#### [WHAT YOU WILL DO]
Give the listing again exactly, skipping any pictures it holds.

#### [RECORDED INFORMATION]
━━━━
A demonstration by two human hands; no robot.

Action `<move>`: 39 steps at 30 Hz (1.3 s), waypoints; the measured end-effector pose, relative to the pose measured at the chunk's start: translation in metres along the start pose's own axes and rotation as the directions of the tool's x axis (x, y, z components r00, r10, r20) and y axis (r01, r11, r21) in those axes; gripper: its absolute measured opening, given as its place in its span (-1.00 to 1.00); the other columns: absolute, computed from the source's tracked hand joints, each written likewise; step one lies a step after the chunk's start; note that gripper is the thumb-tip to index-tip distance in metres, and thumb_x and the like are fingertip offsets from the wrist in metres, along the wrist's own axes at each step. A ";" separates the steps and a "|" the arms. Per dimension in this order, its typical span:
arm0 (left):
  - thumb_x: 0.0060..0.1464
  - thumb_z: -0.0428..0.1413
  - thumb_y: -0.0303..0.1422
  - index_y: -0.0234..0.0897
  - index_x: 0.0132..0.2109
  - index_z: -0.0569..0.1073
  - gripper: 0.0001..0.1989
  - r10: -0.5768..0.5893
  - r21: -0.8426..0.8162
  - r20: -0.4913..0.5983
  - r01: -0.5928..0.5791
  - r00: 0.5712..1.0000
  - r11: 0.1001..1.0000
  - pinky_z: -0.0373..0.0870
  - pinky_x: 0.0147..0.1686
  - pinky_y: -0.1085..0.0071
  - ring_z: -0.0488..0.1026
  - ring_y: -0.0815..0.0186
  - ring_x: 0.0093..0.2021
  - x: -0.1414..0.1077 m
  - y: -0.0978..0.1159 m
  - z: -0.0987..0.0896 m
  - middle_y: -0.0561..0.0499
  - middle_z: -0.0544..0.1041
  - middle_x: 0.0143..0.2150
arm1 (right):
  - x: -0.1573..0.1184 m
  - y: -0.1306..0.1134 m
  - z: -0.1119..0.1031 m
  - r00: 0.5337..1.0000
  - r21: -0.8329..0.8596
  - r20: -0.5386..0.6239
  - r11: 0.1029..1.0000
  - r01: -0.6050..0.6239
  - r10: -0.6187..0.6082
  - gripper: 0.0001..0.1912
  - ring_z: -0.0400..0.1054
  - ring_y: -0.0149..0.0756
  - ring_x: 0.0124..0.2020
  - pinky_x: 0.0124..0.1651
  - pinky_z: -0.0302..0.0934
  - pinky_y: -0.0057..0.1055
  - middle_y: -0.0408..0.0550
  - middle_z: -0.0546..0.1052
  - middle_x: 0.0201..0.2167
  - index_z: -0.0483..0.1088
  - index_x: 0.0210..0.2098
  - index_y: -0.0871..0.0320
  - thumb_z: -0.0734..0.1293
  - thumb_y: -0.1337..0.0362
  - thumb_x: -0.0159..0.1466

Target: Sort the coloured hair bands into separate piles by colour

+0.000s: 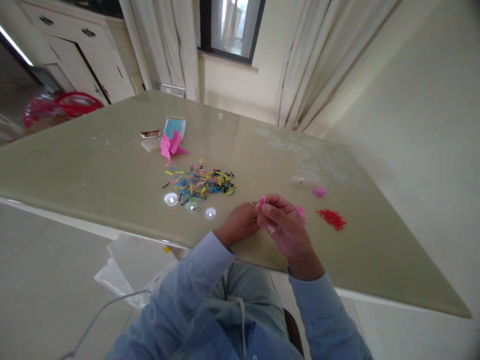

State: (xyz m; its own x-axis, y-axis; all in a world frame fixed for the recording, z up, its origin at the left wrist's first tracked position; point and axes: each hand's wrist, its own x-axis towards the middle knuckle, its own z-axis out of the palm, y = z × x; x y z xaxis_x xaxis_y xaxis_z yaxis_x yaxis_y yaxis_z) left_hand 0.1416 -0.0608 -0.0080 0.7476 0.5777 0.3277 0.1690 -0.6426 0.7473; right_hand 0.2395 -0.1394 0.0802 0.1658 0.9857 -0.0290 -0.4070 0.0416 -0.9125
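My right hand [283, 222] pinches a small pink rubber band [262, 201] between thumb and forefinger, just above the table's near edge. Against it rests my left hand [242, 222], its fingers curled in and mostly hidden, so what they hold cannot be made out. A dark bit shows between the two hands. Partly behind my right hand lies a small pink pile of bands [301, 214]. Further right is a heap of red rubber bands [332, 219]. To the left spreads a mixed pile of yellow, blue, black and pink rubber bands [204, 184].
On the greenish table [112, 170] are a pink folded paper shape [172, 145], a blue face mask [174, 126], a small packet [150, 133], a clear container [302, 179] and a pink round piece [320, 191]. Below the near edge hang plastic bags [135, 265] beside a cable [108, 303].
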 end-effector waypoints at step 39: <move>0.24 0.08 -0.44 -0.32 -0.13 0.60 -0.81 -0.031 0.045 -0.010 0.031 0.999 0.998 0.44 -0.06 0.32 0.53 0.24 -0.13 -0.008 0.008 -0.013 -0.12 0.62 -0.17 | -0.040 0.007 -0.140 0.731 -0.825 -0.428 0.560 -0.077 -0.531 -0.65 0.38 -0.31 -0.48 -0.36 0.27 -0.35 -0.03 0.60 -0.38 0.57 -0.26 0.18 0.39 0.00 0.18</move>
State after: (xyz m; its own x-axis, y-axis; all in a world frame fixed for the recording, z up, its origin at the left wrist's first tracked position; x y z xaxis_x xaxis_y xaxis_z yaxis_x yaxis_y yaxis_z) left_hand 0.1282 -0.0636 0.0028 0.7354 0.6023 0.3105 0.2211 -0.6464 0.7302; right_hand 0.3551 -0.2015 0.0176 0.7219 0.6291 0.2883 0.5008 -0.1873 -0.8451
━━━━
#### [RESPONSE TO THIS EXERCISE]
A demonstration by two human hands; no robot.

Action `<move>`: 39 steps at 30 Hz (1.3 s), waypoints; the measured end-effector pose, relative to the pose measured at the chunk's start: translation in metres along the start pose's own axes and rotation as the directions of the tool's x axis (x, y, z components r00, r10, r20) and y axis (r01, r11, r21) in those axes; gripper: its absolute measured opening, given as its place in its span (-1.00 to 1.00); the other columns: absolute, computed from the source's tracked hand joints, each written likewise; step one lies a step after the chunk's start; note that gripper is the thumb-tip to index-tip distance in metres, and thumb_x and the like are fingertip offsets from the wrist in metres, along the wrist's own axes at each step. A ";" separates the steps and a "|" the arms. Per dimension in this order, its typical span:
arm0 (left):
  - thumb_x: 0.0060..0.1464
  - thumb_z: -0.0428..0.1413
  - thumb_y: -0.0303..0.1422
  - index_y: -0.0234..0.0897
  - index_x: 0.0132..0.2109
  - index_z: -0.0569..0.1073
  - gripper: 0.0001..0.1989
  - r10: -0.5768..0.5893
  - r21: -0.8426..0.8162
  - r20: -0.4913..0.5983
  - r01: -0.5928..0.5791
  - r00: 0.5712..1.0000
  - r11: 0.1001..1.0000
  - pinky_z: -0.0373..0.0870
  - pinky_x: 0.0147..0.1686
  - pinky_y: -0.1085..0.0071
  - ring_z: -0.0488..0.1026
  - ring_y: -0.0815..0.0186
  - ring_x: 0.0093..0.2021
  - x: -0.1414..0.1077 m
  - y: -0.0978..0.1159 m
  - z: -0.0987..0.0896 m
  - middle_y: -0.0561..0.0499
  - middle_z: -0.0544..0.1041
  - middle_x: 0.0143..0.2150
arm1 (right):
  - x: -0.1573..0.1184 m
  - y: -0.1306..0.1134 m
  - z: -0.1119..0.1031 m
  - r00: 0.5337..1.0000
  - r21: -0.8329..0.8596
  - r20: -0.5386..0.6239
  - r11: 0.1029..1.0000
  - r01: -0.6050..0.6239
  - r10: -0.6187..0.6082
  - gripper: 0.0001..0.1912
  - ring_z: -0.0400..0.1054
  - ring_y: -0.0149..0.0756
  - ring_x: 0.0124..0.2020
  - pinky_x: 0.0124..0.1651
  - pinky_z: -0.0302..0.0934
  - pinky_y: -0.0057..0.1055
  - middle_y: -0.0408..0.0550
  - middle_z: -0.0546..0.1052
  - middle_x: 0.0201..0.2167
  - index_z: -0.0483..0.1088
  - index_x: 0.0210..0.2098
  - index_y: -0.0871..0.0320
  - thumb_z: -0.0734..0.1293
  - thumb_y: -0.1337..0.0362
  - thumb_x: -0.0159..0.1466

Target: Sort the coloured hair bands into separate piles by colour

+0.000s: 

State: (xyz m; its own x-axis, y-axis; all in a world frame fixed for the recording, z up, its origin at the left wrist's first tracked position; point and axes: each hand's wrist, its own x-axis towards the middle knuckle, its own z-axis out of the palm, y = z × x; x y z xaxis_x xaxis_y xaxis_z yaxis_x yaxis_y yaxis_z) left_hand 0.1416 -0.0608 -0.0080 0.7476 0.5777 0.3277 0.1690 -0.6426 0.7473; right_hand 0.2395 -0.1394 0.0802 0.1658 0.9857 -0.0290 -0.4070 0.0416 -0.9125
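My right hand [283, 222] pinches a small pink rubber band [262, 201] between thumb and forefinger, just above the table's near edge. Against it rests my left hand [242, 222], its fingers curled in and mostly hidden, so what they hold cannot be made out. A dark bit shows between the two hands. Partly behind my right hand lies a small pink pile of bands [301, 214]. Further right is a heap of red rubber bands [332, 219]. To the left spreads a mixed pile of yellow, blue, black and pink rubber bands [204, 184].
On the greenish table [112, 170] are a pink folded paper shape [172, 145], a blue face mask [174, 126], a small packet [150, 133], a clear container [302, 179] and a pink round piece [320, 191]. Below the near edge hang plastic bags [135, 265] beside a cable [108, 303].
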 end-effector waypoints at step 39: <move>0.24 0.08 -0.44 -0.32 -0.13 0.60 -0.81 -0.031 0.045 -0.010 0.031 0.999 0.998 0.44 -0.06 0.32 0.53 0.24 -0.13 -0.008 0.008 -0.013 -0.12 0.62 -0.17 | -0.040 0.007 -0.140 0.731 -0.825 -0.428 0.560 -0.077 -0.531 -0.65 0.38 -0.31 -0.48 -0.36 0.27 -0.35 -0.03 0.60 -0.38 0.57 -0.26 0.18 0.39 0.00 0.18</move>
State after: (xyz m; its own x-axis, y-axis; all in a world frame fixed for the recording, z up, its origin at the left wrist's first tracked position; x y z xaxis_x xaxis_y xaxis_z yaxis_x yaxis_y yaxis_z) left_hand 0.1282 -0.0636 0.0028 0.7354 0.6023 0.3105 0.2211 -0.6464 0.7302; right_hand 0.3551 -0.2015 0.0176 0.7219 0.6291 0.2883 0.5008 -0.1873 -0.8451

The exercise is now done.